◆ **Work required**
Output the listing below in full, exactly as written.

◆ **Available data**
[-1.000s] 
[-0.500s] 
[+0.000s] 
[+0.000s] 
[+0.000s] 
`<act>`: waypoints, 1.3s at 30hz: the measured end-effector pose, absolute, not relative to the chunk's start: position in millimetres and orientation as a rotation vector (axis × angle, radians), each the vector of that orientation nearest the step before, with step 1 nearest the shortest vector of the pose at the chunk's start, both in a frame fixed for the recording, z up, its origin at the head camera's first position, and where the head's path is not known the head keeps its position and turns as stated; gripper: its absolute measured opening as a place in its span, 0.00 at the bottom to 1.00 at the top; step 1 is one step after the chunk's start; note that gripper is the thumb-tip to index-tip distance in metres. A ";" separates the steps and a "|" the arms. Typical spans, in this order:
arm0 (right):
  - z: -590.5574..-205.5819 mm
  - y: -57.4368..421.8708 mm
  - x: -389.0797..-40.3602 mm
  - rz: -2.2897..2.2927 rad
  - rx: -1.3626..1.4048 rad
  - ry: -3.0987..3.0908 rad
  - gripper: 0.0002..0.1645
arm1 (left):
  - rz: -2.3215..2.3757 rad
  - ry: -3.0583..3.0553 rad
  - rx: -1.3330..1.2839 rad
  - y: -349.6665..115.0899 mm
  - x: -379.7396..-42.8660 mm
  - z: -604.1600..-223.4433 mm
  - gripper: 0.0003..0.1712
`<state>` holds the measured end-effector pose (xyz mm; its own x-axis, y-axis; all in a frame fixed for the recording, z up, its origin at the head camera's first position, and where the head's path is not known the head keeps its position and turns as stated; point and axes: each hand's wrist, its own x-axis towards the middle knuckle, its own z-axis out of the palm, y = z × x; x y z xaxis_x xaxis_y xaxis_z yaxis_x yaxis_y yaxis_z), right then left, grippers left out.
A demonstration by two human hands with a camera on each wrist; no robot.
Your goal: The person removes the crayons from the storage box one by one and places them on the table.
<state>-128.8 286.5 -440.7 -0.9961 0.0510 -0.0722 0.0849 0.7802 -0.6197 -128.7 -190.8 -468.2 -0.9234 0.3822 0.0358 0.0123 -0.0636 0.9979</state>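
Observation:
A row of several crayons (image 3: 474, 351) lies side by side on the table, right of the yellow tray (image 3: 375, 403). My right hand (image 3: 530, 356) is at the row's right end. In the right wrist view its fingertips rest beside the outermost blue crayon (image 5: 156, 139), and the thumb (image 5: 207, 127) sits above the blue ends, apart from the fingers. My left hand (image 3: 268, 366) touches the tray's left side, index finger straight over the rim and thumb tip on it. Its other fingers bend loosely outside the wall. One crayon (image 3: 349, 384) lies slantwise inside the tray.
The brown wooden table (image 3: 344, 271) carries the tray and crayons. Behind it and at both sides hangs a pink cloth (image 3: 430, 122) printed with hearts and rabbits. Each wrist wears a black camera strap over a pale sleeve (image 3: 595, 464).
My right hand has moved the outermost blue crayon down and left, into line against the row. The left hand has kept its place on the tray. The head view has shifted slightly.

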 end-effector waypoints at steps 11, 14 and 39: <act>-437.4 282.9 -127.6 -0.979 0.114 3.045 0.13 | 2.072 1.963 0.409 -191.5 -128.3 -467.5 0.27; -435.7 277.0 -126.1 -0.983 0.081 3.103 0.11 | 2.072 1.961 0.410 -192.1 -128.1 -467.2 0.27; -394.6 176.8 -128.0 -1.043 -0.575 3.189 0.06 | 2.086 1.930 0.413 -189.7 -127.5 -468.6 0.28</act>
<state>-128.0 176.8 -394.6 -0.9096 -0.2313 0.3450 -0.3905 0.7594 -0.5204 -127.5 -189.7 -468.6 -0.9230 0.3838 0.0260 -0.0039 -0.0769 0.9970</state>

◆ **Your solution**
[-1.000s] 
[-0.500s] 
[+0.000s] 
[+0.000s] 
[+0.000s] 
`<act>`: waypoints, 1.3s at 30hz: the measured end-effector pose, absolute, not relative to the chunk's start: position in millimetres and orientation as a rotation vector (axis × angle, radians), each the vector of that orientation nearest the step before, with step 1 nearest the shortest vector of the pose at the chunk's start, both in a frame fixed for the recording, z up, its origin at the head camera's first position, and where the head's path is not known the head keeps its position and turns as stated; gripper: its absolute measured opening as a place in its span, 0.00 at the bottom to 1.00 at the top; step 1 is one step after the chunk's start; note that gripper is the thumb-tip to index-tip distance in metres. A ";" separates the steps and a "|" the arms. Typical spans, in this order:
arm0 (right):
  - z: -590.5574..-205.5819 mm
  - y: -57.4368..421.8708 mm
  - x: -389.0797..-40.3602 mm
  - rz: -2.2897..2.2927 rad
  - rx: -1.3626..1.4048 rad
  - ry: -3.0987..3.0908 rad
  - gripper: 0.0002..0.1645
arm1 (left):
  - rz: -2.3215..2.3757 rad
  - ry: -3.0583..3.0553 rad
  - rx: -1.3330..1.2839 rad
  - y: -349.6665..115.0899 mm
  - x: -379.7396..-42.8660 mm
  - z: -604.1600..-223.4433 mm
  - gripper: 0.0003..0.1712
`<state>` holds the measured end-effector pose (xyz mm; its own x-axis, y-axis; all in a frame fixed for the recording, z up, its origin at the head camera's first position, and where the head's path is not known the head keeps its position and turns as stated; point and axes: each hand's wrist, its own x-axis towards the middle knuckle, its own z-axis out of the palm, y = z × x; x y z xaxis_x xaxis_y xaxis_z yaxis_x yaxis_y yaxis_z), right then left, grippers left out.
A demonstration by two human hands with a camera on each wrist; no robot.
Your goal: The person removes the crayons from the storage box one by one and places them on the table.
<state>-128.8 286.5 -440.7 -0.9961 0.0510 -0.0722 0.0849 0.7802 -0.6197 -128.7 -190.8 -468.2 -0.9234 0.3822 0.0358 0.0123 -0.0636 0.9979</state>
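Observation:
A row of several crayons (image 3: 474, 351) lies side by side on the table, right of the yellow tray (image 3: 375, 403). My right hand (image 3: 530, 356) is at the row's right end. In the right wrist view its fingertips rest beside the outermost blue crayon (image 5: 156, 139), and the thumb (image 5: 207, 127) sits above the blue ends, apart from the fingers. My left hand (image 3: 268, 366) touches the tray's left side, index finger straight over the rim and thumb tip on it. Its other fingers bend loosely outside the wall. One crayon (image 3: 349, 384) lies slantwise inside the tray.
The brown wooden table (image 3: 344, 271) carries the tray and crayons. Behind it and at both sides hangs a pink cloth (image 3: 430, 122) printed with hearts and rabbits. Each wrist wears a black camera strap over a pale sleeve (image 3: 595, 464).
My right hand has moved the outermost blue crayon down and left, into line against the row. The left hand has kept its place on the tray. The head view has shifted slightly.
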
 end-effector waypoints at steps 11, 14 and 39: <act>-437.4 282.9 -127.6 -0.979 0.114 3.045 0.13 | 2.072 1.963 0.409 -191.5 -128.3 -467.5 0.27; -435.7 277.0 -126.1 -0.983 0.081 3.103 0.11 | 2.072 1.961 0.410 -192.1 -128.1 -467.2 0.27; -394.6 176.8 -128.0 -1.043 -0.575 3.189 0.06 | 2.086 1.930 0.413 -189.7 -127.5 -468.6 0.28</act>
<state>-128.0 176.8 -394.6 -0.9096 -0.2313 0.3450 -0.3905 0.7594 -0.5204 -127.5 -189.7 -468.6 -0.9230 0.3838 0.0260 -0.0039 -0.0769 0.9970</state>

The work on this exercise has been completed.